§ Exercise goal
Please set down every entry below exactly as given.

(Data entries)
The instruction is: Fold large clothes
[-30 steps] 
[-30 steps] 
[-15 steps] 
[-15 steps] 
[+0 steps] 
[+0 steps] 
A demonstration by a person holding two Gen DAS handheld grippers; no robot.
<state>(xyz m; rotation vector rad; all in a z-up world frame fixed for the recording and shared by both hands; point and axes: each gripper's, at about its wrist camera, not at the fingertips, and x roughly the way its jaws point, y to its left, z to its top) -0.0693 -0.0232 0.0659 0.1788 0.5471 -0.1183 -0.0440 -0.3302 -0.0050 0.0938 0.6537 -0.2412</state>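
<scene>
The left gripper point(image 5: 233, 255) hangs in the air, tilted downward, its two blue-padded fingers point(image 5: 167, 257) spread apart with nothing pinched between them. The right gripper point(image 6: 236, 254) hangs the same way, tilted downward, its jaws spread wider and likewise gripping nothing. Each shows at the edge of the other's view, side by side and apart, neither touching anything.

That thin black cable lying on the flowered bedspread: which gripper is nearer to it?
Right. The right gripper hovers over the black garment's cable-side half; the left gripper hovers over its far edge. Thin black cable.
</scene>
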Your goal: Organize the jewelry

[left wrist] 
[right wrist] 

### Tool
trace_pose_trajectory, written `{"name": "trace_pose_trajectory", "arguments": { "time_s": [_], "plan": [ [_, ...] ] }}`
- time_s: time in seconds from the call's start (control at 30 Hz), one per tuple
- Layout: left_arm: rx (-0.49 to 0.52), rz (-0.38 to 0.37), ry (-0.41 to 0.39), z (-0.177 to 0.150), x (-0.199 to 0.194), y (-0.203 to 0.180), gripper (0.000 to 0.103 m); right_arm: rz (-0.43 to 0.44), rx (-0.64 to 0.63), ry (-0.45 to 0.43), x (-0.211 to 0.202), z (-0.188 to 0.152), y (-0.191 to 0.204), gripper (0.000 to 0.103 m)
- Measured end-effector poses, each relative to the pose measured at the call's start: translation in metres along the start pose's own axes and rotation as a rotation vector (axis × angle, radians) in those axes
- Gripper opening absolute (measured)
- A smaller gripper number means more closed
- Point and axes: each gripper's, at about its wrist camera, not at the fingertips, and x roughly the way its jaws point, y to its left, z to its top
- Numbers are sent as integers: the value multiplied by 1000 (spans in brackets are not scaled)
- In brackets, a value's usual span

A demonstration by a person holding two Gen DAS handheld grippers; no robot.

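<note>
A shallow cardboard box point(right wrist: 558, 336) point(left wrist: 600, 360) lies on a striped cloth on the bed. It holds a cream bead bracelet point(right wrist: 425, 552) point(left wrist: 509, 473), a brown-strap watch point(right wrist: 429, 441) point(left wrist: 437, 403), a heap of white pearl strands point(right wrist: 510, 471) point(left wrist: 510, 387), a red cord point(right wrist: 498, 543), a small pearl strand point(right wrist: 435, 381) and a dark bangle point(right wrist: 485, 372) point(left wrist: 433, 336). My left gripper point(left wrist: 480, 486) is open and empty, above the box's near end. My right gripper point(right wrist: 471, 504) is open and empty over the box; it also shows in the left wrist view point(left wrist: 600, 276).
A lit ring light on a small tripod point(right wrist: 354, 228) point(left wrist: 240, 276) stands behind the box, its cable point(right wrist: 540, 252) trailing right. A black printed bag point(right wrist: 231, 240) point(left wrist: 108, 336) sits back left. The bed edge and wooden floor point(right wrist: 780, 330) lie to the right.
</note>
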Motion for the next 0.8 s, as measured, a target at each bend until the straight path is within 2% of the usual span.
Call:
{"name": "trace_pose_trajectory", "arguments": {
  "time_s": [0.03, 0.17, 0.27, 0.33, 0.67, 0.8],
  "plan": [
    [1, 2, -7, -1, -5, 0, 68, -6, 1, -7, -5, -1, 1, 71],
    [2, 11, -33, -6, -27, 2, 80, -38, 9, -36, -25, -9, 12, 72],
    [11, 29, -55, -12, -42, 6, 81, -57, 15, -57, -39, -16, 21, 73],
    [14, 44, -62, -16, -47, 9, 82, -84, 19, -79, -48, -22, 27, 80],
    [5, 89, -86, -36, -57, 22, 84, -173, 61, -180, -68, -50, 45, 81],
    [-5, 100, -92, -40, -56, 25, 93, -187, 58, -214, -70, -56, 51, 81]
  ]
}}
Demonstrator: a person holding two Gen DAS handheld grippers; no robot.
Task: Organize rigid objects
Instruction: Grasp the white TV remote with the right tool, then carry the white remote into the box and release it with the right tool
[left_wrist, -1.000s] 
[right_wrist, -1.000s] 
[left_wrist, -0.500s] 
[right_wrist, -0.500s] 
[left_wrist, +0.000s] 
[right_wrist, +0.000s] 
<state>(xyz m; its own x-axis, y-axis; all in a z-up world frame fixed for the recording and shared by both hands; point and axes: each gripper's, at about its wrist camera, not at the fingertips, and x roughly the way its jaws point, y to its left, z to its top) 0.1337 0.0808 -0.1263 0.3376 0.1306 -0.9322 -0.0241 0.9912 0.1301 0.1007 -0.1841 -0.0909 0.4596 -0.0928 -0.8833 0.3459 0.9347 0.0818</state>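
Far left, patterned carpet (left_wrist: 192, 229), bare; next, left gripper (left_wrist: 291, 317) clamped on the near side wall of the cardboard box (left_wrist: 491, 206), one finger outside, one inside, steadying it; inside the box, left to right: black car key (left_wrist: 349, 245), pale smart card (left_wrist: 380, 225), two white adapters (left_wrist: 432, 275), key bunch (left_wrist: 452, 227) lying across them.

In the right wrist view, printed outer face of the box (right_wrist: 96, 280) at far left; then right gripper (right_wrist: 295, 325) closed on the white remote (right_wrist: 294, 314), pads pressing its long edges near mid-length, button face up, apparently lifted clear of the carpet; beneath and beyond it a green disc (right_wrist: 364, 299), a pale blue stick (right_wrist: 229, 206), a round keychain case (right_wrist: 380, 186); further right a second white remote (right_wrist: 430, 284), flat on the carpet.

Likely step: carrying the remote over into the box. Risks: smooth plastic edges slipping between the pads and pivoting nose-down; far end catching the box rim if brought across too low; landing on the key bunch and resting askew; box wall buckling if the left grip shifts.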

§ Exercise output
The instruction is: Fold large clothes
[-30 steps] 
[-30 steps] 
[-15 steps] 
[-15 steps] 
[+0 steps] 
[+0 steps] 
A demonstration by a person holding two Gen DAS handheld grippers; no robot.
<state>(xyz m; rotation vector rad; all in a z-up world frame fixed for the recording and shared by both hands; point and axes: each gripper's, at about its wrist camera, not at the fingertips, and x roughly the way its jaws point, y to its left, z to its top) -0.0693 -0.0232 0.0659 0.1788 0.5471 -0.1183 -0.0440 -0.3302 -0.0050 0.0938 0.6537 -0.2412</state>
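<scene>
The left gripper point(image 5: 233, 255) hangs in the air, tilted downward, its two blue-padded fingers point(image 5: 167, 257) spread apart with nothing pinched between them. The right gripper point(image 6: 236, 254) hangs the same way, tilted downward, its jaws spread wider and likewise gripping nothing. Each shows at the edge of the other's view, side by side and apart, neither touching anything.

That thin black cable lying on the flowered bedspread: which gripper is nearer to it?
Right. The right gripper hovers over the black garment's cable-side half; the left gripper hovers over its far edge. Thin black cable.
</scene>
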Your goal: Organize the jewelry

[left wrist] 
[right wrist] 

### Tool
trace_pose_trajectory, written `{"name": "trace_pose_trajectory", "arguments": { "time_s": [_], "plan": [ [_, ...] ] }}`
- time_s: time in seconds from the call's start (control at 30 Hz), one per tuple
- Layout: left_arm: rx (-0.49 to 0.52), rz (-0.38 to 0.37), ry (-0.41 to 0.39), z (-0.177 to 0.150), x (-0.199 to 0.194), y (-0.203 to 0.180), gripper (0.000 to 0.103 m); right_arm: rz (-0.43 to 0.44), rx (-0.64 to 0.63), ry (-0.45 to 0.43), x (-0.211 to 0.202), z (-0.188 to 0.152), y (-0.191 to 0.204), gripper (0.000 to 0.103 m)
- Measured end-effector poses, each relative to the pose measured at the call's start: translation in metres along the start pose's own axes and rotation as a rotation vector (axis × angle, radians) in those axes
- Gripper opening absolute (measured)
- A smaller gripper number means more closed
- Point and axes: each gripper's, at about its wrist camera, not at the fingertips, and x roughly the way its jaws point, y to its left, z to its top
- Numbers are sent as integers: the value multiplied by 1000 (spans in brackets are not scaled)
- In brackets, a value's usual span

A demonstration by a person holding two Gen DAS handheld grippers; no robot.

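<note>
A shallow cardboard box point(right wrist: 558, 336) point(left wrist: 600, 360) lies on a striped cloth on the bed. It holds a cream bead bracelet point(right wrist: 425, 552) point(left wrist: 509, 473), a brown-strap watch point(right wrist: 429, 441) point(left wrist: 437, 403), a heap of white pearl strands point(right wrist: 510, 471) point(left wrist: 510, 387), a red cord point(right wrist: 498, 543), a small pearl strand point(right wrist: 435, 381) and a dark bangle point(right wrist: 485, 372) point(left wrist: 433, 336). My left gripper point(left wrist: 480, 486) is open and empty, above the box's near end. My right gripper point(right wrist: 471, 504) is open and empty over the box; it also shows in the left wrist view point(left wrist: 600, 276).
A lit ring light on a small tripod point(right wrist: 354, 228) point(left wrist: 240, 276) stands behind the box, its cable point(right wrist: 540, 252) trailing right. A black printed bag point(right wrist: 231, 240) point(left wrist: 108, 336) sits back left. The bed edge and wooden floor point(right wrist: 780, 330) lie to the right.
</note>
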Motion for the next 0.8 s, as measured, a target at each bend until the straight path is within 2% of the usual span.
Call:
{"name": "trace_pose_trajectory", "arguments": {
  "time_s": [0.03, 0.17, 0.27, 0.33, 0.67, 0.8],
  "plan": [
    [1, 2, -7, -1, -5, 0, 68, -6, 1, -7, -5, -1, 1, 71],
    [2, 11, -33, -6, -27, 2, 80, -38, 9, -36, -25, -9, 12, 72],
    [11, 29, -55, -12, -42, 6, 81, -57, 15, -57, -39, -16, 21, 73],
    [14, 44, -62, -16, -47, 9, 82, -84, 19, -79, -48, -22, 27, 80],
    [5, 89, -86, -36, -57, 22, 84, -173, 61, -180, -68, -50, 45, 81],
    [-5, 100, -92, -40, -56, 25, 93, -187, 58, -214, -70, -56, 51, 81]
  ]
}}
Demonstrator: a person holding two Gen DAS handheld grippers; no robot.
Task: Organize rigid objects
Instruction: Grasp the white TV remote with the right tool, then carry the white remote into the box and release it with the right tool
[left_wrist, -1.000s] 
[right_wrist, -1.000s] 
[left_wrist, -0.500s] 
[right_wrist, -0.500s] 
[left_wrist, +0.000s] 
[right_wrist, +0.000s] 
<state>(xyz m; its own x-axis, y-axis; all in a z-up world frame fixed for the recording and shared by both hands; point and axes: each gripper's, at about its wrist camera, not at the fingertips, and x roughly the way its jaws point, y to its left, z to its top) 0.1337 0.0808 -0.1263 0.3376 0.1306 -0.9322 -0.0241 0.9912 0.1301 0.1007 -0.1841 -0.0909 0.4596 -0.0928 -0.8833 0.3459 0.9347 0.0818</state>
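Far left, patterned carpet (left_wrist: 192, 229), bare; next, left gripper (left_wrist: 291, 317) clamped on the near side wall of the cardboard box (left_wrist: 491, 206), one finger outside, one inside, steadying it; inside the box, left to right: black car key (left_wrist: 349, 245), pale smart card (left_wrist: 380, 225), two white adapters (left_wrist: 432, 275), key bunch (left_wrist: 452, 227) lying across them.

In the right wrist view, printed outer face of the box (right_wrist: 96, 280) at far left; then right gripper (right_wrist: 295, 325) closed on the white remote (right_wrist: 294, 314), pads pressing its long edges near mid-length, button face up, apparently lifted clear of the carpet; beneath and beyond it a green disc (right_wrist: 364, 299), a pale blue stick (right_wrist: 229, 206), a round keychain case (right_wrist: 380, 186); further right a second white remote (right_wrist: 430, 284), flat on the carpet.

Likely step: carrying the remote over into the box. Risks: smooth plastic edges slipping between the pads and pivoting nose-down; far end catching the box rim if brought across too low; landing on the key bunch and resting askew; box wall buckling if the left grip shifts.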

What this exercise asked for has been supplied.